Governo Lula gastou R$ 350 milhões com cruzeiros na COP30 e contrato com empresa ligada ao Banco Master

O governo Luiz Inácio Lula da Silva destinou ao menos R$ 350,2 milhões para o aluguel de cruzeiros usados como hospedagem durante a COP30, realizada em novembro de 2025 em Belém. O valor consta em documento da Casa Civil enviado à Câmara dos Deputados, que detalha o modelo adotado para suprir a falta de leitos na capital paraense durante a conferência da ONU.

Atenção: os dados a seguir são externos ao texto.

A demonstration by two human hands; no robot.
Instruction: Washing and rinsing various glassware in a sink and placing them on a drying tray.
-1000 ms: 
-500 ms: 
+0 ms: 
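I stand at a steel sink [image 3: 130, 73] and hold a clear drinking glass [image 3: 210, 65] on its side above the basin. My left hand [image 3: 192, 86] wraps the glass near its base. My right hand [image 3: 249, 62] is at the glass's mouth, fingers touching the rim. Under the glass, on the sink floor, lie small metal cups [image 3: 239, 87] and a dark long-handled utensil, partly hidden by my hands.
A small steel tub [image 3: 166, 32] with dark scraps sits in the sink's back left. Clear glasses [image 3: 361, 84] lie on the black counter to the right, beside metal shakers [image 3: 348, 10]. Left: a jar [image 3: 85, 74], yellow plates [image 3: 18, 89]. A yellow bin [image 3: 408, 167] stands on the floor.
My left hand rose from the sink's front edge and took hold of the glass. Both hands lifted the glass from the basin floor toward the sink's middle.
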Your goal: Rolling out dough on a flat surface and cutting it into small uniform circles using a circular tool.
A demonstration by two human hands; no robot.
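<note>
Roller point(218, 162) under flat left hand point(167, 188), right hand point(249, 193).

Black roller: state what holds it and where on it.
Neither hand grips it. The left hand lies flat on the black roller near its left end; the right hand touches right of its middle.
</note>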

De acordo com o governo, a Secretaria Especial da COP30 firmou contrato com a Embratur, que ficou responsável por operacionalizar a contratação. A estatal, por sua vez, contratou a empresa Qualitours Agência de Viagens e Turismo Ltda, que intermediou o fretamento de navios das companhias MSC Cruzeiros e Costa Cruzeiros. O custo total da operação foi fixado em R$ 350.240.506,46.

O Planalto sustenta que a medida foi necessária diante do déficit de hospedagem em Belém e da obrigação de garantir estrutura para sediar o evento internacional. Segundo o documento, a utilização de navios como hotéis flutuantes foi adotada após análise de alternativas para ampliar a oferta de leitos e atender às demandas diretas e indiretas da conferência.

A operação, no entanto, envolve a empresa do empresário Marcelo Cohen, apontado como sócio do banqueiro Daniel Vorcaro, dono do Banco Master, em empreendimento hoteleiro de luxo em Campos do Jordão. A conexão empresarial amplia o escrutínio político sobre o contrato, especialmente diante de investigações recentes que envolvem o grupo financeiro.

O governo afirma que todo o processo seguiu critérios legais e administrativos e que a solução adotada buscou atender à demanda emergencial de hospedagem sem comprometer a estrutura local. Ainda assim, o volume de recursos envolvidos e a relação entre os contratados mantêm o tema no centro do debate político e fiscal.